-- Task objective --
With the pictures omitted, write out all of the listing exactly.

--- --- ---

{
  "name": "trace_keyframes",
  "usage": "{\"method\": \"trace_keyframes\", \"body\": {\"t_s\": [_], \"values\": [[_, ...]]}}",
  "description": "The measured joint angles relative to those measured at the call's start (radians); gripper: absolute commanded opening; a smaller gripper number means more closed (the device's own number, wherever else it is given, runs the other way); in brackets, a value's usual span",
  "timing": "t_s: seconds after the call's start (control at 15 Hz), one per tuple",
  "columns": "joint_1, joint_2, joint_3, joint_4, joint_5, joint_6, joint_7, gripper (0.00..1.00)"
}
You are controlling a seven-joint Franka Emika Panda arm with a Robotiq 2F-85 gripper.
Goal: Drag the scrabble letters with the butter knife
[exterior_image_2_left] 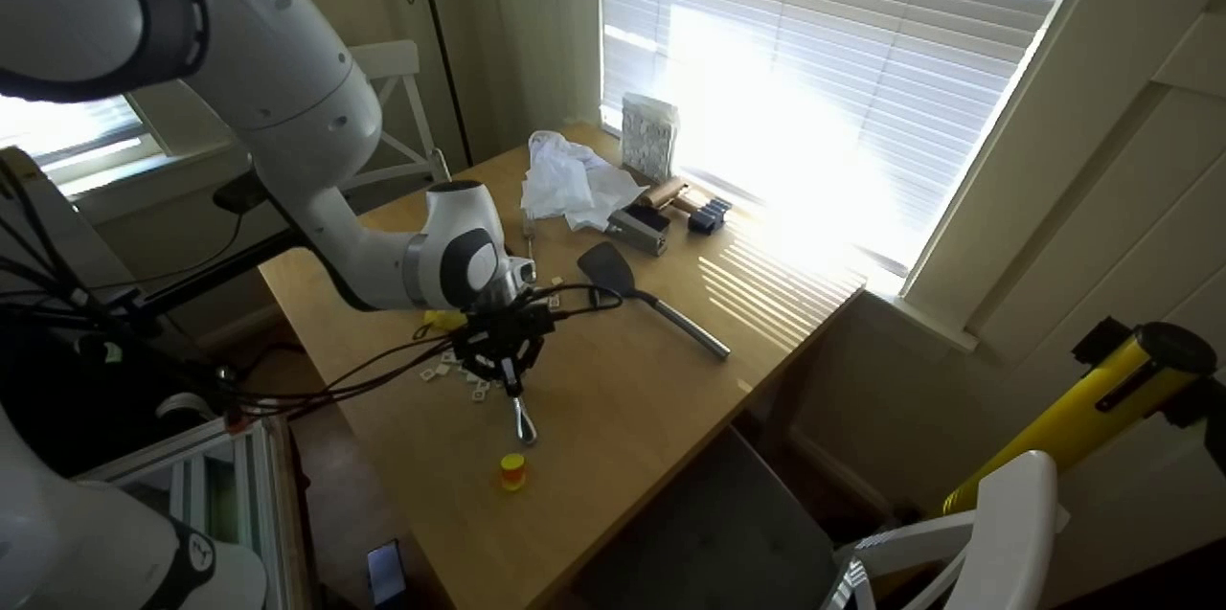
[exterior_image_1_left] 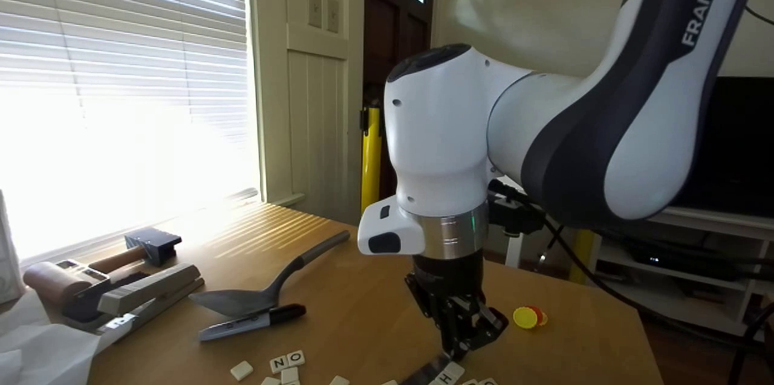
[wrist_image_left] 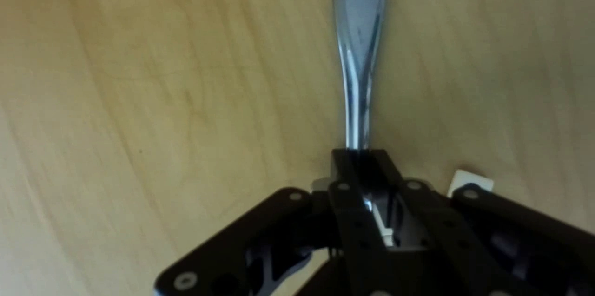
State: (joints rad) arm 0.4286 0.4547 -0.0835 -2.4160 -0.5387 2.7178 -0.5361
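My gripper (exterior_image_1_left: 458,349) is low over the table and shut on the butter knife; it also shows in an exterior view (exterior_image_2_left: 512,386) and in the wrist view (wrist_image_left: 357,154). The silver handle of the butter knife (wrist_image_left: 359,31) sticks out past the fingertips, also seen in an exterior view (exterior_image_2_left: 524,423). Its blade (exterior_image_1_left: 427,370) reaches down among the scrabble letters (exterior_image_1_left: 288,361), beside a tile marked H, and runs out of the picture. The letters lie scattered, partly hidden behind the gripper in an exterior view (exterior_image_2_left: 480,392). One tile (wrist_image_left: 468,180) shows beside the fingers in the wrist view.
A dark spatula (exterior_image_1_left: 239,301) and a marker (exterior_image_1_left: 251,323) lie near the letters. A stapler (exterior_image_1_left: 151,294), a mallet (exterior_image_1_left: 57,281) and crumpled white plastic (exterior_image_2_left: 575,184) lie toward the window. A yellow and red disc stack (exterior_image_2_left: 513,472) stands near the knife handle's end.
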Motion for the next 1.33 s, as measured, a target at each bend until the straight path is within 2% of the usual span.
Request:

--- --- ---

-- Answer space --
{
  "name": "trace_keyframes",
  "usage": "{\"method\": \"trace_keyframes\", \"body\": {\"t_s\": [_], \"values\": [[_, ...]]}}",
  "description": "The measured joint angles relative to those measured at the call's start (radians); gripper: absolute commanded opening; a smaller gripper number means more closed (the device's own number, wherever else it is given, runs the other way); in brackets, a value's usual span",
  "timing": "t_s: seconds after the call's start (control at 15 Hz), one per tuple",
  "columns": "joint_1, joint_2, joint_3, joint_4, joint_5, joint_6, joint_7, gripper (0.00..1.00)"
}
You are controlling a seven-joint Franka Emika Panda arm with a Robotiq 2F-85 gripper.
Goal: Drag the scrabble letters with the butter knife
[exterior_image_2_left] 
[exterior_image_1_left] 
[wrist_image_left] 
State: (joints rad) arm 0.4286 0.4547 -0.0835 -2.4160 -0.5387 2.7178 -0.5361
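My gripper (exterior_image_1_left: 458,349) is low over the table and shut on the butter knife; it also shows in an exterior view (exterior_image_2_left: 512,386) and in the wrist view (wrist_image_left: 357,154). The silver handle of the butter knife (wrist_image_left: 359,31) sticks out past the fingertips, also seen in an exterior view (exterior_image_2_left: 524,423). Its blade (exterior_image_1_left: 427,370) reaches down among the scrabble letters (exterior_image_1_left: 288,361), beside a tile marked H, and runs out of the picture. The letters lie scattered, partly hidden behind the gripper in an exterior view (exterior_image_2_left: 480,392). One tile (wrist_image_left: 468,180) shows beside the fingers in the wrist view.
A dark spatula (exterior_image_1_left: 239,301) and a marker (exterior_image_1_left: 251,323) lie near the letters. A stapler (exterior_image_1_left: 151,294), a mallet (exterior_image_1_left: 57,281) and crumpled white plastic (exterior_image_2_left: 575,184) lie toward the window. A yellow and red disc stack (exterior_image_2_left: 513,472) stands near the knife handle's end.
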Motion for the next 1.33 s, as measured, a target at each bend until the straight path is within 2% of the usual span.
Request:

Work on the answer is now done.